• [WHAT THIS TASK INVOLVES] Filter the lines below, copying only those with the string "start".

....................

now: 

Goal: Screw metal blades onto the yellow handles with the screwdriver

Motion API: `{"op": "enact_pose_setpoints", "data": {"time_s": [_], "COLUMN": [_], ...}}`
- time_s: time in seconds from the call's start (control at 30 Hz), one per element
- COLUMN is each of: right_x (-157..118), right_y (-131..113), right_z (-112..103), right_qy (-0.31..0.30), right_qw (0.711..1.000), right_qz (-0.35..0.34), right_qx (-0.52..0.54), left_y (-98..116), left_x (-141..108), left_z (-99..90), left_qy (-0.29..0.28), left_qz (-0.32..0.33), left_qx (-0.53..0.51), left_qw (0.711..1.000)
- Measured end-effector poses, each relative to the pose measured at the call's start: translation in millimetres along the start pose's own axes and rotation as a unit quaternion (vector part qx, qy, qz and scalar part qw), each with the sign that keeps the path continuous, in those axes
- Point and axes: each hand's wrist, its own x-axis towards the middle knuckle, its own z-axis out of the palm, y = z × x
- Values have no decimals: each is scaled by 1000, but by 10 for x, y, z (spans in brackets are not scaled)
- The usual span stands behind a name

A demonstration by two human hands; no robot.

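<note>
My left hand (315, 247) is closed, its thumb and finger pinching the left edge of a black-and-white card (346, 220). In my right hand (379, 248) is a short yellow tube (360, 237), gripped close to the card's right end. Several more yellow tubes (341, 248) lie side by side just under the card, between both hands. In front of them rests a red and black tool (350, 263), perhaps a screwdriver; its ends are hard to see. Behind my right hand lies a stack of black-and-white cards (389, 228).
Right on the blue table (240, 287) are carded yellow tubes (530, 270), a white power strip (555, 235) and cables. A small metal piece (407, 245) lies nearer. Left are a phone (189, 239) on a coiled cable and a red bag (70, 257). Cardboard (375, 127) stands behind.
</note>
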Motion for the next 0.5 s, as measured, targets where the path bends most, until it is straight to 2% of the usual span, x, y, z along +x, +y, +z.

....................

• [FINISHED EXERCISE]
- time_s: time in seconds from the call's start (control at 30 Hz), one per element
- Measured end-effector poses, each relative to the pose measured at the call's start: translation in millimetres along the start pose's own axes and rotation as a unit quaternion (vector part qx, qy, qz and scalar part qw), each with the sign that keeps the path continuous, in those axes

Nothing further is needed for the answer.